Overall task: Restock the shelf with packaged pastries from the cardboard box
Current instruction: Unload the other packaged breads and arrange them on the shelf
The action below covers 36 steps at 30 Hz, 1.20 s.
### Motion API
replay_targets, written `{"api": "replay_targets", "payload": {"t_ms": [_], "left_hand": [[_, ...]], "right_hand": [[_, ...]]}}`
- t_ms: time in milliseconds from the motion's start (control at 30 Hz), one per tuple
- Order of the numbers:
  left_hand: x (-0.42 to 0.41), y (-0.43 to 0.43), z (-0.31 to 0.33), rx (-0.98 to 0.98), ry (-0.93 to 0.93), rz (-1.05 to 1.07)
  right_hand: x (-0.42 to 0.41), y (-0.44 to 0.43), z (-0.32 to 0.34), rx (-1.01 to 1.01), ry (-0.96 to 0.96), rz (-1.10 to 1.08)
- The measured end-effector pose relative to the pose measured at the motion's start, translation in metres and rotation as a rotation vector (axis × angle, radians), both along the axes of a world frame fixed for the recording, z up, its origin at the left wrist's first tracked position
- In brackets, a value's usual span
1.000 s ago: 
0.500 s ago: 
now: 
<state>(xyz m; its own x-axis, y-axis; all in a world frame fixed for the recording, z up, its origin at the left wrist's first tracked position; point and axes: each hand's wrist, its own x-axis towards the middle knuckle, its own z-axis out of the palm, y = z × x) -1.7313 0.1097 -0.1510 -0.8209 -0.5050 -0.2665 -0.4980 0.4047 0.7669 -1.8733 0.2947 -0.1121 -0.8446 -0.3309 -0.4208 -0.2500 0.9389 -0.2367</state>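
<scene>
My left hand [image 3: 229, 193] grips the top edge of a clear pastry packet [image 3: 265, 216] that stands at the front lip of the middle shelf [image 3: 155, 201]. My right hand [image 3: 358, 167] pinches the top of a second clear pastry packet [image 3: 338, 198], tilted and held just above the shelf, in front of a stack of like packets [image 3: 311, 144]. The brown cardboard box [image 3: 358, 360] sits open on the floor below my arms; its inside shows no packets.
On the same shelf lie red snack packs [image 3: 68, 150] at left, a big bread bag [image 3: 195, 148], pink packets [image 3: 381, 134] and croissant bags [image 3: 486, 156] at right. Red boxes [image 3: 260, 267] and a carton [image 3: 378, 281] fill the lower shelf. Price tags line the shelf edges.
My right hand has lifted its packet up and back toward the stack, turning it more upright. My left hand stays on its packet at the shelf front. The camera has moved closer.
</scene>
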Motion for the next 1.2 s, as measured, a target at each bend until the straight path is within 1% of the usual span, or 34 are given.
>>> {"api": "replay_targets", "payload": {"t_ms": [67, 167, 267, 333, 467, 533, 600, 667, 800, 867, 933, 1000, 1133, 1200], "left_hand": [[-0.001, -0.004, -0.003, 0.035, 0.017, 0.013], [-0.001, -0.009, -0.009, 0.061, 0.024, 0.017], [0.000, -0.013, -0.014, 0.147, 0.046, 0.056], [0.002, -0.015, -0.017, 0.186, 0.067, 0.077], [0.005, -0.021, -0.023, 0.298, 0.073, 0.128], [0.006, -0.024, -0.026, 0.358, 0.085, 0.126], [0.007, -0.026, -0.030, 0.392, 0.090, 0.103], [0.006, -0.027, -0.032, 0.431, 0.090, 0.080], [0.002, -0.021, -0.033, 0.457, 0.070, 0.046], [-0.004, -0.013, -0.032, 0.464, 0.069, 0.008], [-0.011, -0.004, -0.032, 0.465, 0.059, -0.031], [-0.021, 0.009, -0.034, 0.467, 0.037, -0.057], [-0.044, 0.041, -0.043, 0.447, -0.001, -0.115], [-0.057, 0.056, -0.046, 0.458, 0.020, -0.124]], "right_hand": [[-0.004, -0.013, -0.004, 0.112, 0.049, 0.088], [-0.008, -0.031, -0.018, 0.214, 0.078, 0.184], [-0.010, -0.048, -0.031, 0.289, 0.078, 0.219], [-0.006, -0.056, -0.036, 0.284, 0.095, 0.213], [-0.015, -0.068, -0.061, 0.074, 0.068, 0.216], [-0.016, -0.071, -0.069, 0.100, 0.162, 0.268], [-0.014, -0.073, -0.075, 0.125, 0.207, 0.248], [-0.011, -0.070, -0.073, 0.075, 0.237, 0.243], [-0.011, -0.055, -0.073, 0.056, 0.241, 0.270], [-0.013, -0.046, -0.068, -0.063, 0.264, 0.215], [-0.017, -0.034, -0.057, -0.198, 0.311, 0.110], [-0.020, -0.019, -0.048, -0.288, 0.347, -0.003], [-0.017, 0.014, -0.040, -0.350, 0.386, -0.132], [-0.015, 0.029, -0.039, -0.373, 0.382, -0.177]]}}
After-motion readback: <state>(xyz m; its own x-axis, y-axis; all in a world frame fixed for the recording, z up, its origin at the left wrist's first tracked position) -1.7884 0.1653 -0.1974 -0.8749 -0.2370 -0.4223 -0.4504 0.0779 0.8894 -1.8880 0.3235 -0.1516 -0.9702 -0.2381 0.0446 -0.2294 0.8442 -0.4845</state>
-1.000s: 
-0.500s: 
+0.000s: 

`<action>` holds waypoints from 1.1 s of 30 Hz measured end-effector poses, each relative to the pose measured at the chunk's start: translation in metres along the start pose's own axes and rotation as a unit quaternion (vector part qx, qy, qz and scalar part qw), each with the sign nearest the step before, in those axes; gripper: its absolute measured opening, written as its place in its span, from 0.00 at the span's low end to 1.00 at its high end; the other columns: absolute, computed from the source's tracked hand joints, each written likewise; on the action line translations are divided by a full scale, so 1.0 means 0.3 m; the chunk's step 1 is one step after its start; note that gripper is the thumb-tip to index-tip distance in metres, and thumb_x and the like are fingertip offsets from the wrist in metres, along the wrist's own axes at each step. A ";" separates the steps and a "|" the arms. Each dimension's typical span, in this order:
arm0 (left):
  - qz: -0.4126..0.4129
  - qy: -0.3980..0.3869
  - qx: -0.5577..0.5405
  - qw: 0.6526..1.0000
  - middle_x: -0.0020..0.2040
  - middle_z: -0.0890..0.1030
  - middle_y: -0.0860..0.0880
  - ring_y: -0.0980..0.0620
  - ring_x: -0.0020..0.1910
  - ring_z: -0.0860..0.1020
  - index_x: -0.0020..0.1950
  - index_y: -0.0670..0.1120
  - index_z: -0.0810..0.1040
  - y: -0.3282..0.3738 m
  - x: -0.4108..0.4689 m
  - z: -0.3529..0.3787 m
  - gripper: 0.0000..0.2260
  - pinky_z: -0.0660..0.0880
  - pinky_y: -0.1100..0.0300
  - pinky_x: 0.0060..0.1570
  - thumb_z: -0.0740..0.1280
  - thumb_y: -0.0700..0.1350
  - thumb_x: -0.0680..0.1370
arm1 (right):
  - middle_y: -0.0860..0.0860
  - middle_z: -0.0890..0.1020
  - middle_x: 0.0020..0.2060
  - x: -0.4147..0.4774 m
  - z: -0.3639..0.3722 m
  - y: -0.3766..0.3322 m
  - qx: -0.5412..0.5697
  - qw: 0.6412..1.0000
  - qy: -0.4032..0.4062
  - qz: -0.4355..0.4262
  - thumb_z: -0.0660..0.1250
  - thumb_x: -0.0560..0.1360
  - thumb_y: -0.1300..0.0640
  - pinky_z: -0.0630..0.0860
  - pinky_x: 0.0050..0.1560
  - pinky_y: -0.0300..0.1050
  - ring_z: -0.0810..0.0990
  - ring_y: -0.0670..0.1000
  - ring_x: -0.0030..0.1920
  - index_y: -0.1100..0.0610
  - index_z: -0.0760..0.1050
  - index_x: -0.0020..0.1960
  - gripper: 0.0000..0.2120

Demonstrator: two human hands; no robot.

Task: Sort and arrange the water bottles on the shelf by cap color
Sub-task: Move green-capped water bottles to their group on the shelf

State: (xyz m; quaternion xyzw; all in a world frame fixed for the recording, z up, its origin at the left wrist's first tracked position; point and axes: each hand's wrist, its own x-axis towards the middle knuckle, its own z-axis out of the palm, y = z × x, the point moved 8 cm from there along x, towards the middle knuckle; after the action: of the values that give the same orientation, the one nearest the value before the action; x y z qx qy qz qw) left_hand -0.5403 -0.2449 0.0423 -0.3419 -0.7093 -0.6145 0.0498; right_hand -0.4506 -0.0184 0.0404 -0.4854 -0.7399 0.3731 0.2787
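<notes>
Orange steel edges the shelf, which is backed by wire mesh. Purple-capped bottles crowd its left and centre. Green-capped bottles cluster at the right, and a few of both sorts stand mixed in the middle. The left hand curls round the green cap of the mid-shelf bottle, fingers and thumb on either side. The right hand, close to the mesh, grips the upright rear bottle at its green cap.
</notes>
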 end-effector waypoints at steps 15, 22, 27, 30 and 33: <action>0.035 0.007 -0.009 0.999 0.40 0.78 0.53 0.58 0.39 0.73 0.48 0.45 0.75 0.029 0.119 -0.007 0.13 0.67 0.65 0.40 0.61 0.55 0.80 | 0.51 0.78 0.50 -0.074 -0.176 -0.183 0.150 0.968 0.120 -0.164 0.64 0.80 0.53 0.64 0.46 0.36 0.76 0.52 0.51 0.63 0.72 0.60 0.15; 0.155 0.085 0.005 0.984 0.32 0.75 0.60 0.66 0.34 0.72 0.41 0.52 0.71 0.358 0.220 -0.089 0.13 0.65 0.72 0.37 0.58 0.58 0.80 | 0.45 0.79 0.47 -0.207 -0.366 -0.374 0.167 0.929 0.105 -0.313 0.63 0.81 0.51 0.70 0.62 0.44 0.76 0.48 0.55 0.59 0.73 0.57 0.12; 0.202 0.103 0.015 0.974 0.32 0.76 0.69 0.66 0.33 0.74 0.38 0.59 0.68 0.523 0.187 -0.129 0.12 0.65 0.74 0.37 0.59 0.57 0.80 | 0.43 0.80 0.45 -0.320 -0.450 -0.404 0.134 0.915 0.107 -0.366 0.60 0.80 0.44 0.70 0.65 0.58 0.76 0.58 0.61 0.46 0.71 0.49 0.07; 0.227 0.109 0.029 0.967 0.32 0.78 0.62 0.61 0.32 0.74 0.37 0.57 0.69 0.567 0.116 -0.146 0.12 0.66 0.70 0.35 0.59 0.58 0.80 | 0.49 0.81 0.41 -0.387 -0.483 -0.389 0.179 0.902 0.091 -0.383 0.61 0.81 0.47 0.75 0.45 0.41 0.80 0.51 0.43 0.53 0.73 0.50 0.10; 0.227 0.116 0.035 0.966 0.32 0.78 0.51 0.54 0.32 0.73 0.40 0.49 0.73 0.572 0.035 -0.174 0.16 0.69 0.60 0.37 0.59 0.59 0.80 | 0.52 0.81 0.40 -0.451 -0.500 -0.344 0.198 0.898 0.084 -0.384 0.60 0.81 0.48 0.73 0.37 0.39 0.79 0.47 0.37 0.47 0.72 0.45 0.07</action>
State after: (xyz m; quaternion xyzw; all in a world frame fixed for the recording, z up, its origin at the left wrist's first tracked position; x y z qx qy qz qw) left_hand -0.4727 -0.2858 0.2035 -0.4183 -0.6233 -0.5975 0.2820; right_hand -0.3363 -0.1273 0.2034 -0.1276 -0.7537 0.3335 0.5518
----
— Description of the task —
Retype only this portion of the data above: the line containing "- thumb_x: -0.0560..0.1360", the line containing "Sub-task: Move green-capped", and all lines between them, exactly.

— Output for this exercise —
  - thumb_x: -0.0560..0.1360
  - thumb_y: -0.1300..0.0640
  - pinky_z: -0.0630..0.0860
  - pinky_x: 0.0050..0.1560
  - pinky_y: -0.0300..0.1050
  - ring_z: -0.0810..0.0990
  - ring_y: -0.0670..0.1000
  - ring_x: -0.0030..0.1920
  - index_y: -0.1100..0.0610
  - index_z: -0.0760..0.1050
  - index_x: -0.0020..0.1960
  - gripper: 0.0000..0.2120

Demonstrator: two human hands; no robot.

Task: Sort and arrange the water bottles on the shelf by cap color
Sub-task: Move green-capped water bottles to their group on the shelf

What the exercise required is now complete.